_BRIEF:_ For this exercise, repeat exactly the lines below starting at the line holding "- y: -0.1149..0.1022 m" and ending at the line holding "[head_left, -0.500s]", both included, with no extra lines and no pictures.
┌────────
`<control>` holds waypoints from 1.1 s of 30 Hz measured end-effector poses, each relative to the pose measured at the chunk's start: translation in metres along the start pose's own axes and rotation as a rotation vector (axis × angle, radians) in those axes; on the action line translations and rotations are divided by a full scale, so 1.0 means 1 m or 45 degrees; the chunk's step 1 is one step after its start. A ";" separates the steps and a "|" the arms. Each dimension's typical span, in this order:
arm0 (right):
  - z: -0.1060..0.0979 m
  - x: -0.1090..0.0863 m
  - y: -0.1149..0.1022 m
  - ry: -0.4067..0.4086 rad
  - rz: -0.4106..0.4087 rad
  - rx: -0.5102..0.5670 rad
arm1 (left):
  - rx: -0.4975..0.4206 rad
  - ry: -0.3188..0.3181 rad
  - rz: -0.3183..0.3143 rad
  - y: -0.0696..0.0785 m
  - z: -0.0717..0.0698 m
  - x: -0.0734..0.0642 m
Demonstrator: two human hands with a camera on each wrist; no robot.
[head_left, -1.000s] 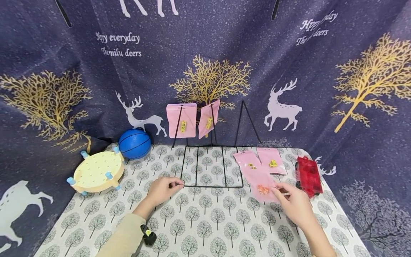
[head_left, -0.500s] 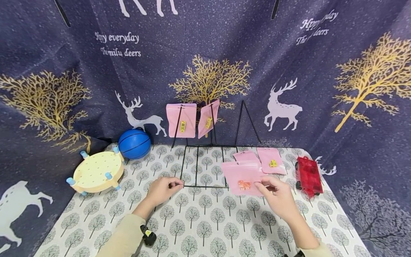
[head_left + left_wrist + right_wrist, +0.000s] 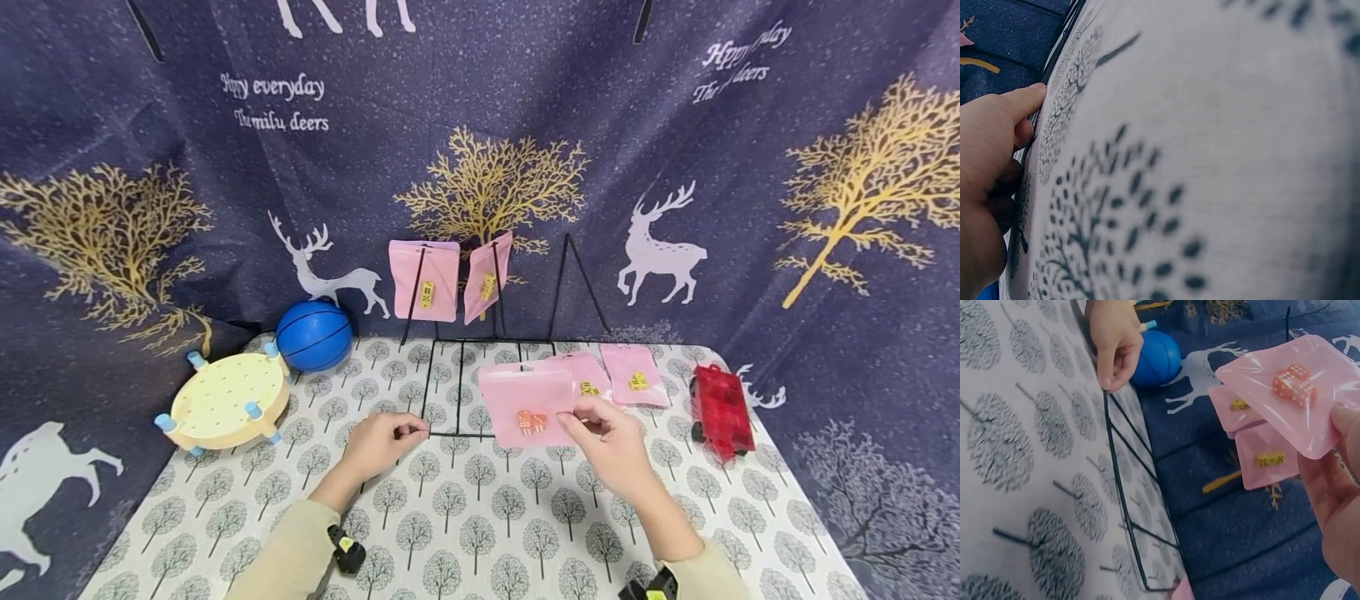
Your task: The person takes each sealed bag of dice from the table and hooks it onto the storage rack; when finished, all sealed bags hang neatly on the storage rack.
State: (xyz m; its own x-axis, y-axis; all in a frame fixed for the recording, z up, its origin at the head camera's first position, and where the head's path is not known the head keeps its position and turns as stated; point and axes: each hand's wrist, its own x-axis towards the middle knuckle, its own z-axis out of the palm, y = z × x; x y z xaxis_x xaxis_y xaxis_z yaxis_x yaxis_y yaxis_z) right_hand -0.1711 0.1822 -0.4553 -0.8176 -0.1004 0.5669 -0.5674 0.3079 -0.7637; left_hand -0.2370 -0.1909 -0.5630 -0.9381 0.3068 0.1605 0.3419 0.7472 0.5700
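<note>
My right hand (image 3: 618, 450) pinches the right edge of a pink zip bag (image 3: 501, 400) and holds it up over the right part of a black wire display rack (image 3: 459, 387). Orange dice (image 3: 1294, 386) with white dots show through the bag. At the rack's front left corner, the thumb and index finger of my left hand (image 3: 381, 447) pinch the wire, as the right wrist view shows. Two pink bags with yellow dice hang from the rack's left hook (image 3: 424, 282) and middle bag (image 3: 487, 279) position. Its right prong (image 3: 558, 279) carries no bag.
Two more pink bags with yellow dice lie on the table at right, one partly covered (image 3: 588, 367), one farther right (image 3: 630, 362). A red plaid-looking toy cart (image 3: 722, 412) stands beyond them. A blue ball (image 3: 315, 336) and a yellow pegged stool (image 3: 228, 400) sit at left.
My right hand has lifted the bag of orange dice off the other bags and carried it left toward the rack. My left hand has stayed at the rack's corner.
</note>
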 end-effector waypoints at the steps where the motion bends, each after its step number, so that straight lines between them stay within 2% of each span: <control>1: 0.002 0.002 0.000 0.007 0.011 0.010 | 0.001 0.003 0.003 0.000 0.000 0.000; 6: 0.011 0.013 -0.003 0.015 0.025 0.083 | 0.001 0.012 0.016 0.001 -0.001 -0.001; 13: 0.023 0.024 -0.008 0.048 0.096 0.084 | 0.001 0.012 -0.002 0.004 -0.003 -0.002; 19: 0.028 0.032 -0.017 0.027 0.149 0.091 | -0.006 0.008 -0.004 0.003 -0.002 -0.002; 27: 0.033 0.036 -0.003 0.035 0.188 0.174 | -0.010 0.011 0.013 0.003 -0.002 -0.002; 33: 0.035 0.043 -0.001 0.037 0.238 0.147 | 0.001 -0.007 -0.010 0.003 -0.003 -0.002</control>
State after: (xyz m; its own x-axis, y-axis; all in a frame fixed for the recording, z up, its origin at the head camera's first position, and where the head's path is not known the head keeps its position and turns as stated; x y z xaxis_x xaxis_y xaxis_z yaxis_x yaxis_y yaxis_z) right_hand -0.2090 0.1444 -0.4409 -0.9073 -0.0242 0.4197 -0.4152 0.2080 -0.8856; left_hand -0.2342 -0.1905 -0.5592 -0.9406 0.3038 0.1515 0.3342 0.7500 0.5708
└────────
_ANSWER TO THIS PROBLEM:_
  - y: -0.1149..0.1022 m
  - ry: -0.4067..0.4086 rad
  - rz: -0.4106..0.4087 rad
  - rx: -0.5102..0.5670 rad
arm1 (left):
  - rx: -0.4975..0.4206 rad
  - ry: -0.3188..0.3181 rad
  - rz: -0.3183..0.3143 rad
  - y: -0.0696..0.0785 m
  - z: -0.0717..0.0698 m
  - x: -0.0734..0.0642 m
Demonstrator: two human hands with a camera on each wrist; no robot.
[head_left, -1.000s] 
[head_left, -0.500s] 

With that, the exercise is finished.